The recession may be over, but Illinois is still struggling to get back on track. Thanks to a weak state economy and a high cost of living, many Illinoisans are actually worse today than they were during the recession. As of January 2013, 15% of people in the Prairie State were living in poverty – compared to 12% during the recession.
But what about people who are holding their own, financially? Are they investing in the local housing market?
It seems that they are!
In December 2012, the number of home sales in Illinois jumped more than 15%, and the median sales price rose more than 5%. Overall, the number of home sales in 2012 was 22% higher than it was in 2011. Realtors around Illinois say those numbers are proof that the market here is in recovery mode. In fact, the word that the Illinois Association of Realtors is using is “resilience”, because of the strides that the state’s housing market took, especially towards the end of the year.
What about the state’s biggest city – Chicago? After all, Illinois can’t see true housing market recovery without big strides in the Windy City!
Luckily, the end of the year sales rush was especially-strong here. Realtors in Chicago say the number of home sales went up 14% in December. For 2012 as a whole, more than 90,000 homes were sold around the Windy City. That’s the highest number of sales since before the recession began!
But an increase in sales isn’t the only thing that Chicago realtors are bragging about. People here are also thrilled to see that selling prices have also taken a big step forward. In December, the median sales price went up a whopping 19%, to $151,500. Even though that price is still well below what it was before the recession hit, prices here have been on the rise for nine straight months, so things are certainly headed in the right direction.
Buyers are also snapping up homes in Chicago faster than they have in awhile. And, thanks to a decrease in demand, lots of sellers are getting multiple offers – so selling a home here has become a whirlwind process!
There’s also good news in Springfield, where the number of home sales was 9.4% higher in 2012 than it was in 2011. In fact, realtors in Springfield were just as busy last year as they were before the recession began!
Economically, Illinois may have a long way to go. Luckily, there is enough demand for housing in spite of those economic weaknesses that the market looks to have a strong 2013!
Living in Illinois
Do you want to live in a place that’s got plenty to do – from museums and amusement parks to the serenity of state parks and eagle-watching tours? Welcome to Illinois!
Known as the “Land of the Lincoln,” Illinois is also rich in history. It’s home to Presidents Abraham Lincoln and Ronald Reagan, while Ulysses S. Grant and Barack Obama were elected while living here.
If you decide to live here, count on experiencing humid summers and cold winters. The north part of the state gets at least 38 inches of snow. Winters in the southern tip are milder, though, with only about 14 inches of snow.

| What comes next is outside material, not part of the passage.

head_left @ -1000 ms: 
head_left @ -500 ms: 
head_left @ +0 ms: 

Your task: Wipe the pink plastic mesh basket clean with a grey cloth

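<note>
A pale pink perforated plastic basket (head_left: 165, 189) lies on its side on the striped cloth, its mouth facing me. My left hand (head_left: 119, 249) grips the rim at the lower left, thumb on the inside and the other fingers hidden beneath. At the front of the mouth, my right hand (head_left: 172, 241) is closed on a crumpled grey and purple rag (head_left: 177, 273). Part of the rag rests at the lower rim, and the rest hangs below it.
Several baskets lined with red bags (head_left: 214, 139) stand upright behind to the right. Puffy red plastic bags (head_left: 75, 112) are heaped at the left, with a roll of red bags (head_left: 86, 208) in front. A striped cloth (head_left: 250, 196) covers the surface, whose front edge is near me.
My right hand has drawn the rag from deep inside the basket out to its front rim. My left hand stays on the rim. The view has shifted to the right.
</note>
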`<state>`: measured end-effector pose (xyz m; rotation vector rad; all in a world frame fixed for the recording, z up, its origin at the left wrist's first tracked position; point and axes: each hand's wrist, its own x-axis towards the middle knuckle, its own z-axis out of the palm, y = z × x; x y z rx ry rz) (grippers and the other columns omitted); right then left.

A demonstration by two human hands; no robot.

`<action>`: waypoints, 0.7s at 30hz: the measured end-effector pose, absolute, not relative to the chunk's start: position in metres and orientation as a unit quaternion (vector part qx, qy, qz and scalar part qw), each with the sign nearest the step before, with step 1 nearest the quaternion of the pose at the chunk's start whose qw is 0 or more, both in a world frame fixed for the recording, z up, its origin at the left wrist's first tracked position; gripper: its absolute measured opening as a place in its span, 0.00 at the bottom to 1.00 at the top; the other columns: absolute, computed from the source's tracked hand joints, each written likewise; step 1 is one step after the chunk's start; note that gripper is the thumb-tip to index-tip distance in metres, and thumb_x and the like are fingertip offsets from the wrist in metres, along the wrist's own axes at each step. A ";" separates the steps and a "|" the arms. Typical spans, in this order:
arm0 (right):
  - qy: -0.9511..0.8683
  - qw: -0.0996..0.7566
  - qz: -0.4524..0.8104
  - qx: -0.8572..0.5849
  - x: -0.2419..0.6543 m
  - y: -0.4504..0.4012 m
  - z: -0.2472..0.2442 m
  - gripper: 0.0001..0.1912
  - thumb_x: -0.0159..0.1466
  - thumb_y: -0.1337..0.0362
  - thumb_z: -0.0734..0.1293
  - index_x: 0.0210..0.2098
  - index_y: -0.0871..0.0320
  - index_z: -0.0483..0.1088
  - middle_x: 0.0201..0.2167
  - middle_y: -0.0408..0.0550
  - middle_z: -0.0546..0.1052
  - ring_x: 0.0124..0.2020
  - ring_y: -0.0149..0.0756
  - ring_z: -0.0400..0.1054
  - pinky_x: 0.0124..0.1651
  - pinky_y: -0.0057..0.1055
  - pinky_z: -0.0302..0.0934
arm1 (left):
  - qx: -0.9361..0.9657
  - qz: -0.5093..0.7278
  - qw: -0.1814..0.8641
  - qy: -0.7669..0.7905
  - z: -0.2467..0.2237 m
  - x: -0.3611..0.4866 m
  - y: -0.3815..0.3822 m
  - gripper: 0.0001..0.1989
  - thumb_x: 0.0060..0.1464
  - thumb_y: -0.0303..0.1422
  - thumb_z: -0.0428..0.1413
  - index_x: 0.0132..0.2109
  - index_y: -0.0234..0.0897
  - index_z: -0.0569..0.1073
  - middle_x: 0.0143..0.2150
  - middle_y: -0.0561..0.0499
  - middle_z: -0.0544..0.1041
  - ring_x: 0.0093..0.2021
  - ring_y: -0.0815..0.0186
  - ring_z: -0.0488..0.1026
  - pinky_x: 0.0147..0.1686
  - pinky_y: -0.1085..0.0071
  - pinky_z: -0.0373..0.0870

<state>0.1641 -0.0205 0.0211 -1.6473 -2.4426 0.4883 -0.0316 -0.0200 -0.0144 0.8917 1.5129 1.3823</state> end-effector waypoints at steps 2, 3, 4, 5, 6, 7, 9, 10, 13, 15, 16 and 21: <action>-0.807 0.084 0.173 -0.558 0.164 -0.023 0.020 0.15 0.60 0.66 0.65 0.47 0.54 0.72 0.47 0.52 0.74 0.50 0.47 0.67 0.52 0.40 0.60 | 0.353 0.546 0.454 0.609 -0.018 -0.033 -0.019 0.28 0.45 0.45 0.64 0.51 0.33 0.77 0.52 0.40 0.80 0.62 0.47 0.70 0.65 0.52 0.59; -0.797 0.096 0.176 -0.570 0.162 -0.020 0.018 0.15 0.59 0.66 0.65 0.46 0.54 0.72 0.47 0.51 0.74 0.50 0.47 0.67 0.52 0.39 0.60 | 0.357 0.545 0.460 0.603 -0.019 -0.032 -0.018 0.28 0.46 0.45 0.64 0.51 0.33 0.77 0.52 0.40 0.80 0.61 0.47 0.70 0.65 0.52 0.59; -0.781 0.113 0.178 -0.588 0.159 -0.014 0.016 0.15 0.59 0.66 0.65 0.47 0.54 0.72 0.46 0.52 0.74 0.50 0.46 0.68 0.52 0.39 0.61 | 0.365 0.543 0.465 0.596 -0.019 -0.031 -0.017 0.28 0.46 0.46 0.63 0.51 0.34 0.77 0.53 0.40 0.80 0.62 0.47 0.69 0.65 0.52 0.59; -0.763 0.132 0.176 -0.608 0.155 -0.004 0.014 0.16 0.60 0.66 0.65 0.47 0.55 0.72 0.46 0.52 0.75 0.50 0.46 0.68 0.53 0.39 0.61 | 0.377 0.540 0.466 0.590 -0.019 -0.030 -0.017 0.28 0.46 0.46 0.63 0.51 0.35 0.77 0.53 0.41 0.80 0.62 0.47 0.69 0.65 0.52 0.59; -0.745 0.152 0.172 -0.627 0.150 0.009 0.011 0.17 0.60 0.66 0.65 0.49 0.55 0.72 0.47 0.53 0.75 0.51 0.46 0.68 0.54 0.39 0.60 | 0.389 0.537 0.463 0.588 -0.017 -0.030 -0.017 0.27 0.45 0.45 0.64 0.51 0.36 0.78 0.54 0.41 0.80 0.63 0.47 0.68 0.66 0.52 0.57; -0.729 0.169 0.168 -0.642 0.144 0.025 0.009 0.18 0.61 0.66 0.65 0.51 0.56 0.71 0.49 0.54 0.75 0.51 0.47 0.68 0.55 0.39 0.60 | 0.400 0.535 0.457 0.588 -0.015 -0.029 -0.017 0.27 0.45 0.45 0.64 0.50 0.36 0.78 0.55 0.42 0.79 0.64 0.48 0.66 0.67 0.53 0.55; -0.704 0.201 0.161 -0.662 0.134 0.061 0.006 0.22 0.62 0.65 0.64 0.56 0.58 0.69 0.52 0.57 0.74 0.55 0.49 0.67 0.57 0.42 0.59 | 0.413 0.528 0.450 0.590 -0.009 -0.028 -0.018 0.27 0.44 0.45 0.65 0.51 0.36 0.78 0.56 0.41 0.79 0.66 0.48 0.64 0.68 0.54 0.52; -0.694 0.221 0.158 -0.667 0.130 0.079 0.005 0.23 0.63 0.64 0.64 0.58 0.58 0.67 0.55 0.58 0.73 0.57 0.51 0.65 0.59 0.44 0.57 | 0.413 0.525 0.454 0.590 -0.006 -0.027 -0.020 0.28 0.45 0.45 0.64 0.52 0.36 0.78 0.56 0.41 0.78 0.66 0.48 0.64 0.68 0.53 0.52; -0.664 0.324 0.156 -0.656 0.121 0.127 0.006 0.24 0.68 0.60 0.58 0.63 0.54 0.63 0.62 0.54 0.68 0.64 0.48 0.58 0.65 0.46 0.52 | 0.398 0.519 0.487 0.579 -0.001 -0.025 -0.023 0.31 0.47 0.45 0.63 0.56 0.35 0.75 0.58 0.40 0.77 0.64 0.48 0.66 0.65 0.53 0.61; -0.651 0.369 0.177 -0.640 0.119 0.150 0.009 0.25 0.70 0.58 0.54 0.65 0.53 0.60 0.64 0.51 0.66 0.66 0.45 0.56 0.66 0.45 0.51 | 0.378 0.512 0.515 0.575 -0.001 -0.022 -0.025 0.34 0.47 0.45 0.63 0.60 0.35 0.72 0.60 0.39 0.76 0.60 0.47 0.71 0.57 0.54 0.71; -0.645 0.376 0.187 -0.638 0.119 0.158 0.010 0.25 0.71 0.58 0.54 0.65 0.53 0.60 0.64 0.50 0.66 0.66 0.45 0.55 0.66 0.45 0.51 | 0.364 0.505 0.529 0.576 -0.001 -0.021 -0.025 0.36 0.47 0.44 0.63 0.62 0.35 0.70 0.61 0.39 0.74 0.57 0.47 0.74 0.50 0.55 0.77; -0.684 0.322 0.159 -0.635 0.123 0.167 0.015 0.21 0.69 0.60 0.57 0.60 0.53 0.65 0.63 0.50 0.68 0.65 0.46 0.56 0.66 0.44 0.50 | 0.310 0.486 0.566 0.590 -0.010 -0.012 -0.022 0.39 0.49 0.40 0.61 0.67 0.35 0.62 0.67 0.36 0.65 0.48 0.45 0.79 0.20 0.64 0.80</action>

Here are the fast facts about Illinois:
- What is the population of Illinois?
- The population of Illinois is 12,875,255
- What is the capital of Illinois?
- The capital of Illinois is Springfield
- What is the largest city in Illinois?
- The largest city in Illinois is Chicago
Illinois is considered one of America’s leaders in manufacturing – with food, chemical, transportation equipment, machinery, fabricated metal, plastic, rubber, computer and electronic product manufacturing all done here. Corn production is very important to Illinois, as it is used to create 40 percent of the ethanol consumed in the country. Illinois is also a top refiner of petroleum. Long story short, there are plenty of career opportunities here!
Away from work, this state has so much to offer, especially if you enjoy museums and historical sites. The Abraham Lincoln Presidential Library and Museum, located in Springfield, contains life-size dioramas of the White House, Ford’s Theater, as well as Lincoln’s childhood home.
The Historic National Road Scenic Byway encompasses the first highway in American history covering 164 miles, from the Wabash Valley, to the Mississippi River. The Great River Road follows the Mississippi River along the western side of Illinois for more than 550 miles.
If you like learning about architecture, the Chicago Architecture Foundation River Cruise offers an excellent tour of more than 50 buildings along the Chicago River.
Illinois is also known for its motor racing tradition, from the Chicagoland Speedway and the Chicago Motor Speedway to the Gateway, the speedways offer fast-paced fun for everyone.
If you crave roller coasters and other thrills, the Six Flags Great America theme park is located in the Chicago metropolitan area.
Bottom line – there’s something for everyone here!